The very first minutes of the first track of the first disc show it to be so. An die ferne Geliebte straightway warms the heart and dispels any notion that Fischer-Dieskau's 'intellectualism' comes between the listener and the song. As it happened, I had not long before been listening to a Beethoven recital by Peter Schreier in which the cycle had been sung as it were by Florestan, a man in the extremity of emotional tension. Fischer-Dieskau is more moderate, less conceptualised, more responsive to the prevailing major tonality and no less subtle or moving therefore. Beautiful, for instance, is the way in which the saddened end of No 3 ('meine Tranen ohne Zahl') leads blissfully into No 4 ('Diese Wolken in den Hohen'). And the other delightful reassurance of this recital comes with the quality of his voice, surely at its best around this time, in the mid-1960s.

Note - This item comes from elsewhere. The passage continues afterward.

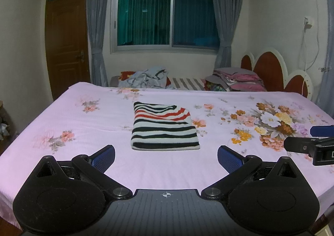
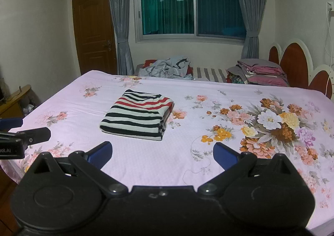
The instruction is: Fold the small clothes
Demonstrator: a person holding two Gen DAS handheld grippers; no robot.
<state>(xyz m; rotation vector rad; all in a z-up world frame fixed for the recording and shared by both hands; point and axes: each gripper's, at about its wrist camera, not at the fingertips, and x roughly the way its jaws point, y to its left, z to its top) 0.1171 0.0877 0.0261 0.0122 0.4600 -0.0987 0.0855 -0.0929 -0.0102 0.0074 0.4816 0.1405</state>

These records are also the fine product of a particularly fruitful collaboration. Jorg Demus has a touch, a refinement of tone, that distinguishes him as a pianist in his own right; but, more important here, he is a genuine, listening accompanist. In the Beethoven recital, Sehnsucht (Op 83) is a good example of the understanding between singer and pianist; in the Schumann discs, the Byron setting from Hebrew Melodies (Aus den hebraischen Gesangen) and 'Zu Augsburg steht ein hohes Haus' (
The pianist of the Wolf-Morike recital is Sviatoslav Richter, to whom fall some of the most fearsome virtuoso 'accompaniments', which, with the resounding celebrity of his name, should convince even the most singer-orientated of listeners that the two performers in such songs are of equal importance. Not that Richter necessarily plays his part better than would the regular 'accompanists': he hardly starts out on the Fussreise with the jaunty step of one who has been on this journey many times and in good company. Yet mostly the partnership is genuine and sometimes inspired, as in In der Fruhe and Im Fruhling, where Fischer-Dieskau communicates so eloquently that the yearning hardly needs words to express it, and where Richter's musing interlude seems to carry its own text.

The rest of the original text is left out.